Tabel 1 menunjukkan hasil dekomposisi pertumbuhan untuk tiga negara Asia. Hasil pertanian
selama 1978–2004 tumbuh paling cepat di Cina (4,6 persen per tahun) dan hampir sama
cepatnya di Indonesia (4,0 persen per tahun) dan India tertinggal di belakang tetapi masih
mengesankan di 2,5 persen pertumbuhan output per tahun. Cina dan Indonesia menunjukkan
tingkat pertumbuhan input yang sama sebaik TFP, keduanya secara substansial lebih tinggi
daripada di India. Pertumbuhan produktivitas sumber daya (TFP) menyumbang sekitar 40
persen dari total pertumbuhan output di Cina dan Indonesia, dan sekitar 30 persen di India,
dengan berbagi karena TFP meningkat seiring waktu.

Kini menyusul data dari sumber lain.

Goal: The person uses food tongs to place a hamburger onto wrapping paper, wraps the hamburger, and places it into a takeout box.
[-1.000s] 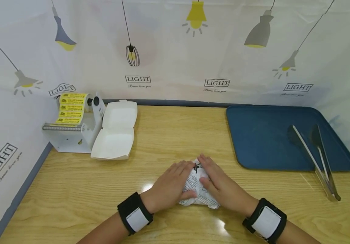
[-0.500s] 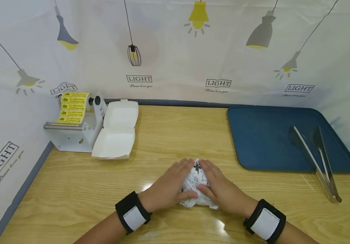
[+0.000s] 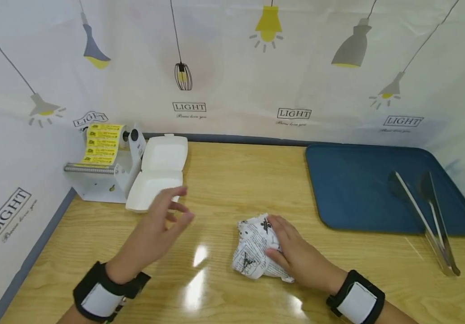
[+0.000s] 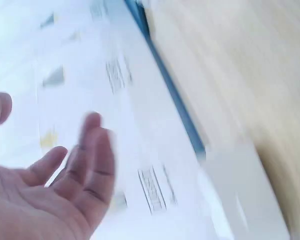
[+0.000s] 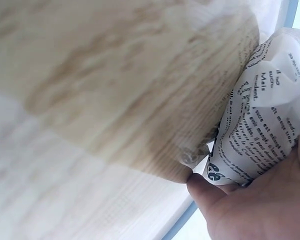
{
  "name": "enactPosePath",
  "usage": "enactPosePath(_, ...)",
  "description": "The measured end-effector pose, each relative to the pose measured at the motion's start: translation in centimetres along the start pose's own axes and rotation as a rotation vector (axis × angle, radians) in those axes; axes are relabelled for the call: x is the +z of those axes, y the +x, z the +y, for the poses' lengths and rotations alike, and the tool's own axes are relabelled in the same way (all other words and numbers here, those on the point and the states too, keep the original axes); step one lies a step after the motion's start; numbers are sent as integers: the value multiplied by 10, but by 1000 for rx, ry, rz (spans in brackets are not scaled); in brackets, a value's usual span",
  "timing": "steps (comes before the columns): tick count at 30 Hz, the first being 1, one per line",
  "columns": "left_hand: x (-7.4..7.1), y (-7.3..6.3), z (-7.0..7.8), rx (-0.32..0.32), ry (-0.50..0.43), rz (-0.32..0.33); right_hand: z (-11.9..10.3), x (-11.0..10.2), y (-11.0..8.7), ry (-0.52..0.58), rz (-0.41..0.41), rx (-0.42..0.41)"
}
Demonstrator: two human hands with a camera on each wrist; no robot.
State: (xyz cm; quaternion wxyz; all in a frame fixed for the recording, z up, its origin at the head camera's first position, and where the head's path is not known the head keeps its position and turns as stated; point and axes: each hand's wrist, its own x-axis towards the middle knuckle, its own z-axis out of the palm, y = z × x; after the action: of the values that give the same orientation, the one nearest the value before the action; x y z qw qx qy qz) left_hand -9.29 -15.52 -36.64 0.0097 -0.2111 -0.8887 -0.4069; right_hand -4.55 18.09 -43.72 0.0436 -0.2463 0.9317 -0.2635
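A package wrapped in white paper with black print (image 3: 250,249) sits on the wooden table in front of the person. My right hand (image 3: 297,254) holds it by its right side, thumb over the top and fingers along the far part. In the right wrist view the printed paper (image 5: 260,115) lies against the palm, with a fingertip at its lower end. What is inside the wrapper is hidden. My left hand (image 3: 155,229) is in the air to the left, fingers loosely bent and holding nothing. It overlaps the front of an open white clamshell box (image 3: 163,155) in the head view.
Beside the box at the back left stands a label dispenser (image 3: 99,182) with a roll of yellow labels (image 3: 102,144). A blue tray (image 3: 354,189) lies at the right, and metal tongs (image 3: 439,234) rest across its front edge. Printed cloth walls (image 3: 232,81) border the table (image 3: 232,180).
My left hand has let go of the package and moved left and away toward the clamshell box. The right hand stays on the package, whose left side is now uncovered.
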Motion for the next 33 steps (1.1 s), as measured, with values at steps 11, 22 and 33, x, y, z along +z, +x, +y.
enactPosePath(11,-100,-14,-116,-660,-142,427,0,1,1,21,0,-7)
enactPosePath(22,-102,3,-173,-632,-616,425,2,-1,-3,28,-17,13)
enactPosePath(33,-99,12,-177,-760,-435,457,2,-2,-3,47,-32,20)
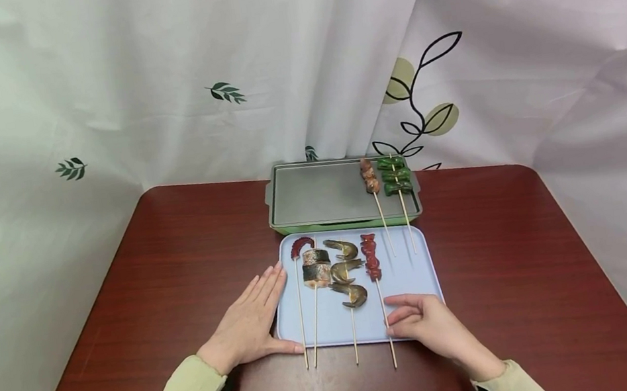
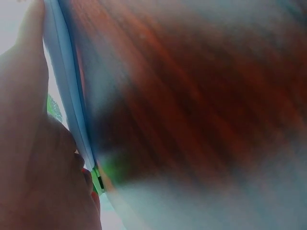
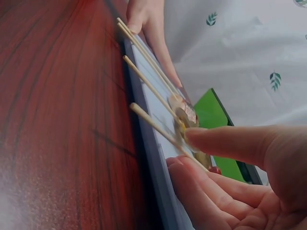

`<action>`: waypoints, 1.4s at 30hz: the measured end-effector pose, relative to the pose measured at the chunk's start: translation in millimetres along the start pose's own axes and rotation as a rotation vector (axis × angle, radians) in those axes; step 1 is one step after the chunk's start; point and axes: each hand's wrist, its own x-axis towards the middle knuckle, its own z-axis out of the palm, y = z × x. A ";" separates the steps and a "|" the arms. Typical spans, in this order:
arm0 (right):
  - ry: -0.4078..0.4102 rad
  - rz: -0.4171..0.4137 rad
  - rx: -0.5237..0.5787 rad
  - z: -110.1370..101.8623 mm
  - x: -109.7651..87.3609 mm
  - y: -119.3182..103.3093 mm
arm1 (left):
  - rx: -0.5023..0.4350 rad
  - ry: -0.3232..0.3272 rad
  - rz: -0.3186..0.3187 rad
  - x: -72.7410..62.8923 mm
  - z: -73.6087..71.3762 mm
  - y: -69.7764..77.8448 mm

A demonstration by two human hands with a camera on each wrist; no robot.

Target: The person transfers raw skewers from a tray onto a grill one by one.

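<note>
In the head view, the right hand (image 1: pixel 428 326) bends thumb and fingers, nearly together, about the bare stick of the red meat skewer (image 1: pixel 371 257), the rightmost of four on the blue tray (image 1: pixel 403 276). Working it well calls for a snug pinch on that bare wood, the stick held level and clear of the prawn skewer (image 1: pixel 345 271) just to its left. The meat lies beyond the fingertips; the stick's free end juts past the tray's near edge over the bench (image 1: pixel 511 274). The left hand (image 1: pixel 250 321) lies with straight fingers along the tray's left side, thumb at the near edge, gripping no skewer; light, steady pressure there should stop any sliding.

The left wrist view shows only part of that hand beside the tray's edge.

In the right wrist view, the stick passes between the right fingertips; how firm the pinch is, I cannot tell.
</note>
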 end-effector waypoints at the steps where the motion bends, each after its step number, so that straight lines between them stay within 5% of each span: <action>1: 0.004 -0.002 0.000 0.1 0.1 0.1 | 0.001 0.000 0.000 0.0 -0.1 -0.1; 17: 0.021 0.064 0.135 1.5 -2.0 -1.5 | -0.002 -0.016 -0.011 -0.3 0.7 -0.6; 29: -0.052 0.109 0.220 -4.8 -5.5 -0.1 | -0.010 -0.023 -0.014 0.2 1.3 0.3; 37: -0.054 0.103 0.210 -6.1 -6.5 3.4 | -0.010 0.027 0.005 -0.4 4.7 -1.6; 42: -0.077 0.052 0.215 -6.9 -8.1 3.7 | -0.006 0.003 -0.003 0.0 4.0 -1.5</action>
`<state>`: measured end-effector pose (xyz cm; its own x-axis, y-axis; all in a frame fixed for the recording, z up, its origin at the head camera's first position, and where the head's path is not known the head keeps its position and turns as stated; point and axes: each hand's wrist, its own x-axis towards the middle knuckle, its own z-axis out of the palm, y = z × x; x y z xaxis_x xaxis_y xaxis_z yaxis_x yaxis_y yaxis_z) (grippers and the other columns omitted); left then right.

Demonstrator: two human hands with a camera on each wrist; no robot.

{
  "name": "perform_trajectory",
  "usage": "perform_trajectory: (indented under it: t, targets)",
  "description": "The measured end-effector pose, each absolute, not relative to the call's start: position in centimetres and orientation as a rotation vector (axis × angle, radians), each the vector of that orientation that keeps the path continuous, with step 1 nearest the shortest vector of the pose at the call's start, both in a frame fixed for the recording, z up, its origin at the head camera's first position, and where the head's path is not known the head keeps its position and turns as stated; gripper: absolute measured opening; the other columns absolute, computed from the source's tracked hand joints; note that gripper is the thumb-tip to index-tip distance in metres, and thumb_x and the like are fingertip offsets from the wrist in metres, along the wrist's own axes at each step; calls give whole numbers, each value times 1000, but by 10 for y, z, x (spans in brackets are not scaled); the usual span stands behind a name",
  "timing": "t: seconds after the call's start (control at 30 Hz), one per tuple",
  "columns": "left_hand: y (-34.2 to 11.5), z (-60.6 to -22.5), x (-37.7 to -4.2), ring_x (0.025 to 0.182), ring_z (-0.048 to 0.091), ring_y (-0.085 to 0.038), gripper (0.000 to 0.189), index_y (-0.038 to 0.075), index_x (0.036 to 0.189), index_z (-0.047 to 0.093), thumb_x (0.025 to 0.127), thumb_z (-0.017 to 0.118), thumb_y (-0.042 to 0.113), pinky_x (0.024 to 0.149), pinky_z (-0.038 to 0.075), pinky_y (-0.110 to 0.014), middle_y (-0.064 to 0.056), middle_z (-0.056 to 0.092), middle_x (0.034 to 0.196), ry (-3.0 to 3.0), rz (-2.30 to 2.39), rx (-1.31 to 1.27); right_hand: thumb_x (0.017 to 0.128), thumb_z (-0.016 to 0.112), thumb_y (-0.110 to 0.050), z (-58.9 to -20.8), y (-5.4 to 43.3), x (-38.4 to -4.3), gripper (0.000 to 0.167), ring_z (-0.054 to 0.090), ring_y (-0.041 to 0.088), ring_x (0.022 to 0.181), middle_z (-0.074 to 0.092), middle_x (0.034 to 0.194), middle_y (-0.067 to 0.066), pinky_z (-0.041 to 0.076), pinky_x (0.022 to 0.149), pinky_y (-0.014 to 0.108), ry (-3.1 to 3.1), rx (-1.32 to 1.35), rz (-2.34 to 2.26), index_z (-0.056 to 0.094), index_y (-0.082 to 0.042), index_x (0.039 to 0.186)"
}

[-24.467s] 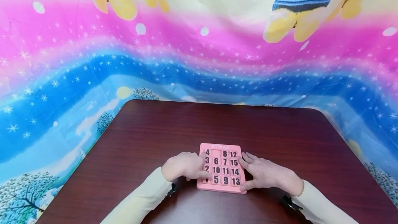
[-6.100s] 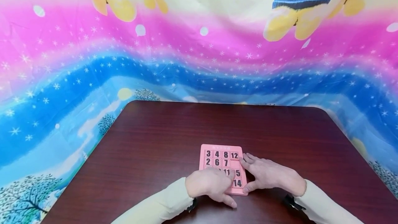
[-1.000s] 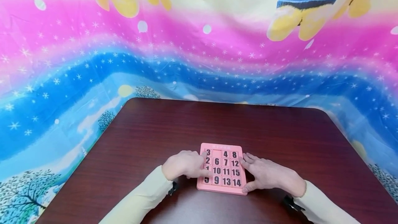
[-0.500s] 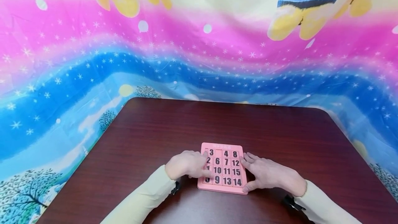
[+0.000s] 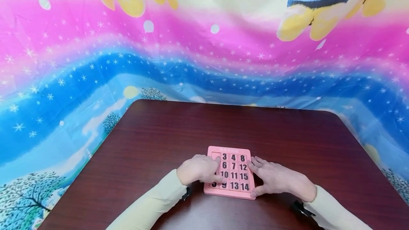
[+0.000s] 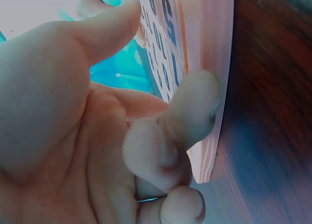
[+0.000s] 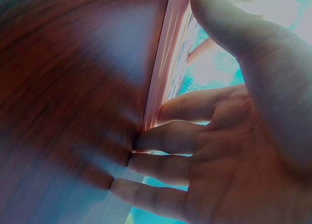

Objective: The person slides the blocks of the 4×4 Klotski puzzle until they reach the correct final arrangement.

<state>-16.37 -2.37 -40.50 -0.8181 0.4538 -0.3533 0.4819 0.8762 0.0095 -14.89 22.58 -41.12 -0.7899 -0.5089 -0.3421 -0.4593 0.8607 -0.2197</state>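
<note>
A pink sliding number puzzle lies flat on the table. Its top row reads 3, 4, 8, with the gap at the top left corner. My left hand lies over the puzzle's left side, index fingertip by the 3 and 6 tiles and thumb over the 10 and 9. It hides most of the left column; the 5 tile partly shows below. In the left wrist view the other fingers curl loosely beside the puzzle's edge. My right hand rests against the right edge, thumb at the near corner, fingers extended.
The dark red-brown wooden table has rounded far corners. Behind and beside it hangs a printed cloth in pink, blue and cream. A black strap shows at the right sleeve cuff.
The 3 tile has slid right from the top left corner, under my left index finger, shifting the gap there. Over the longer span, several tiles have changed places. My right hand has stayed put.
</note>
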Motion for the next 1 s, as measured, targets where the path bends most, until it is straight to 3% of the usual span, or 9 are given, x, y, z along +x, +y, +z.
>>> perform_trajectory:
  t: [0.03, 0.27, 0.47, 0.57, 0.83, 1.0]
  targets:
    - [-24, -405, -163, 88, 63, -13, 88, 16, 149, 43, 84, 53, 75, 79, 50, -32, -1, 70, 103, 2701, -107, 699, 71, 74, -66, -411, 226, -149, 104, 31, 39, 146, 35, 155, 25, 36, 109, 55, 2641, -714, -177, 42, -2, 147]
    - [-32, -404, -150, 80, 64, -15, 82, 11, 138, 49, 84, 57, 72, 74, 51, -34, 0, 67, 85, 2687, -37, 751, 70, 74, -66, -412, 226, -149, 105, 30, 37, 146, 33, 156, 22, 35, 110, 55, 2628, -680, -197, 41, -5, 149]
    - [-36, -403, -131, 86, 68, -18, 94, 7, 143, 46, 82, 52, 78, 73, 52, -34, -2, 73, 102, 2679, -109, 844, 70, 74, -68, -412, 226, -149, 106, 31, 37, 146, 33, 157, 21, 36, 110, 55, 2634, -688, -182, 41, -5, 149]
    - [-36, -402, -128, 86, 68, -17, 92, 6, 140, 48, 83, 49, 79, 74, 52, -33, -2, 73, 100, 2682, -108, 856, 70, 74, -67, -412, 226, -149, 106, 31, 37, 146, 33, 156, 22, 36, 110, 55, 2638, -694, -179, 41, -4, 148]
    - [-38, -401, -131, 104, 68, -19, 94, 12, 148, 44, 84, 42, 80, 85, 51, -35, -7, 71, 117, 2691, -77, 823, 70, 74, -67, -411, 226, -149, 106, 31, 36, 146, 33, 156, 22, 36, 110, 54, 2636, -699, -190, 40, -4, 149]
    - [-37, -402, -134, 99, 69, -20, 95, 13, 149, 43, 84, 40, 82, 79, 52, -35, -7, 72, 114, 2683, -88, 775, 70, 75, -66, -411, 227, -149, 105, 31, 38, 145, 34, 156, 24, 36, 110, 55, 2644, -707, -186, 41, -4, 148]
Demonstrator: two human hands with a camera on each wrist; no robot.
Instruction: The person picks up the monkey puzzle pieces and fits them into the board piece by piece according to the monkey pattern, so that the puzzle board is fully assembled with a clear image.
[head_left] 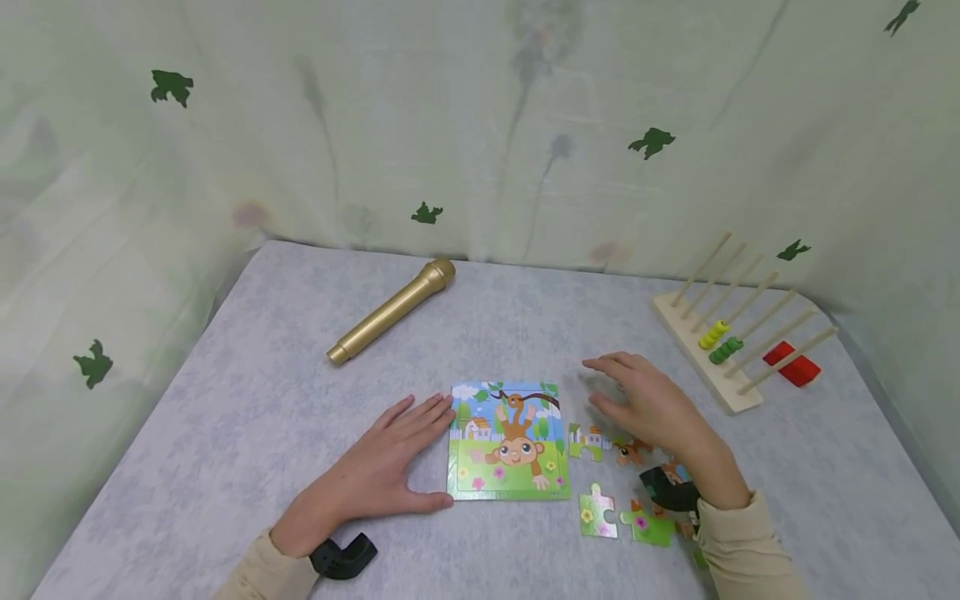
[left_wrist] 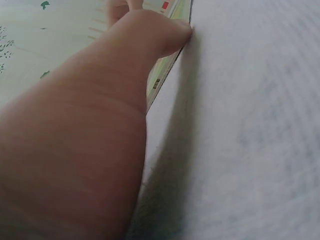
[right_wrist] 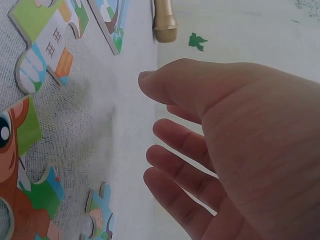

Pertumbuhan ini dekomposisi konsisten dengan perbedaan sumber daya wakaf di


antara tiga negara: Sementara Cina dan India tampaknya menghadapi kendala lahan yang
parah, Indonesia mampu memperluas lahan pertanian per pekerja pertanian karena
ketersediaan lahan yang cocok untuk pertanian di Indonesia beberapa pulau besar seperti
Kalimantan dan Sumatra. Cina dan Indonesia juga mengurangi tingkat pertumbuhan di
populasi pedesaan mereka, sementara di India tenaga kerja pertanian kekuatan diperluas
lebih dari satu persen per tahun. Output per pekerja tumbuh pesat di Cina dan Indonesia, yang
juga mengalami penurunan tajam dalam tingkat kemiskinan nasional (oleh sekitar 30 persen,
dibandingkan dengan hanya tujuh persen pengurangan di India). India mengalami penurunan
lahan pertanian per pekerja seiring bertambahnya tenaga kerja pertanian lebih cepat dari
lahan pertanian baru bisa dimasukkan ke dalam produksi. Semua negara mampu
meningkatkan rata-rata sekolah tingkat tenaga kerja mereka, yang meningkatkan
produktivitas tenaga kerja pertanian sebesar 0,2–0,3 persen per tahun di tiga negara. Yang
sangat penting di ketiga negara itu reformasi kelembagaan dan kebijakan yang memperkuat
petani pertanian dan pasar yang diliberalisasi, meningkatkan pertumbuhan produktivitas
dengan menciptakan insentif bagi petani untuk mengalokasikan sumber daya secara lebih
efisien dan mengeksploitasi keunggulan komparatif sektoral mereka.